What lessons for the future can we draw from that experience? I will mention first the transitional period, and then the future relationship. During the transitional period—during which we will remain subject to the full panoply of EU law—Articles 82 and 162 of the draft withdrawal agreement provide for the Court of Justice to rule on disputes arising under EU law or the withdrawal agreement itself. Perhaps that is inevitable. Can the Minister confirm whether those Articles have now been agreed? If they have, is it certain that the Court of Justice will lose its British members, familiar as they are with our legal systems, but appointed as they were by common accord of the member states? I understand that not everybody considers Article 6 of the withdrawal agreement— conclusive as it may be in relation, for example, to the Council—to be wholly clear in its application to members of the Court of Justice.

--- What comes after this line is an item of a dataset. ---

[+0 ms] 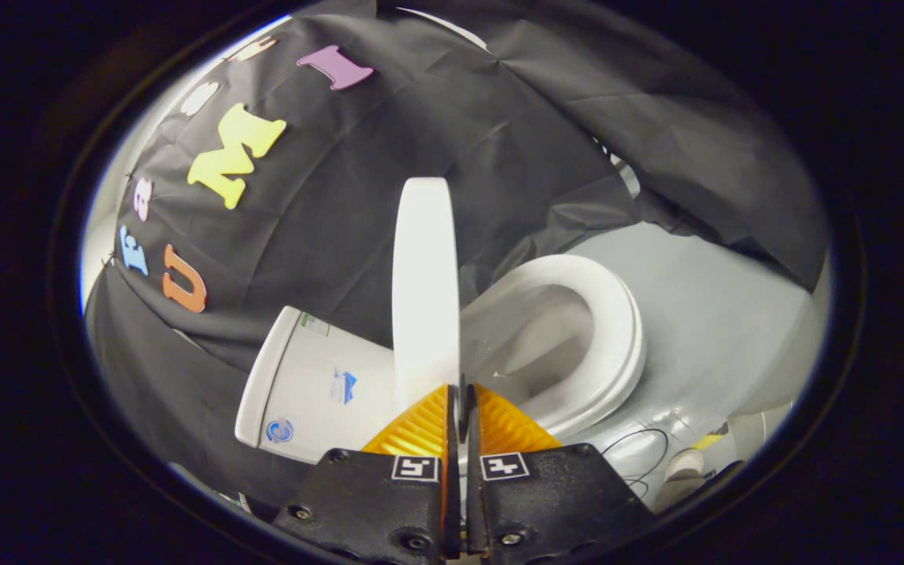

Even if the Government consider it necessary to submit during the transitional period to the authority of a Court of Justice without its British members—which seems rather a one-sided way of doing things—would they be equally sanguine if, as reported this morning, the transition period is substantially extended, say, to the end of 2021? Or might the exclusion of British members be revisited in the event of such an extension?

As for the future relationship, the plan, as I understand it from the White Paper, is to provide for a common rulebook for goods, supplemented by common rules on state aid, and a range of reciprocal commitments—from environmental requirements to labour standards, going well beyond those normally found in free trade areas. Our existing common EU rulebook is enforceable by any individual or company with an interest in doing so, before any national court and then, if necessary, before the Court of Justice. This highly developed and highly accessible system is needed, given the extensive integration required by the single market in goods. This integration is intended to continue. Yet we are proposing not a system of justice built around the individual, but one that is intergovernmental or statist in nature. As has been said, this is a joint committee of officials, backed by an independent arbitration panel which only it could invoke.

At present—I will not weary your Lordships with detailed examples, although my own case of ABNA illustrates the point—a business that falls victim to an ill-considered EU rule can go to court, whether in the UK or in another country where it does business. It can seek to have the operation of the rule suspended in those countries. Preliminary references can be made, and the Court of Justice may in the end declare the rule invalid. However, under the proposed future arrangement, it seems that it would depend on officialdom, in the UK and in the EU, to appreciate the urgent threats to its businesses and to take the necessary action. Whether UK officials would take up their cause would no doubt depend, as the noble Baroness, Lady Kennedy of The Shaws, has indicated, on many factors remote from the legal merits: its size; competing policy priorities within government; the wish not to pick too many fights in the joint committee; or the wish to avoid the public perception that the Government are relaxed about the policy that the rule is supposed to implement.

The only forum in which the validity of the rule could be challenged—assuming irreparable damage had not been done by then—would be under the Ukraine model, via the joint committee or arbitration panel to the Court of Justice. Could the companies that had brought the complaint be represented there, by the advocate of their choice, or would proceedings become a matter to be resolved on the basis of arguments between officials?

Each of the possible options looks less satisfactory than what we currently enjoy. But may I encourage the Minister to set his sights high and press for a system of remedies that fully supports the heartening emphasis of the committee on individual access to justice? Having declared my interest at the start, I hope I may count on him to make full use of the Bar Council and other sources of independent legal expertise to help design such a system.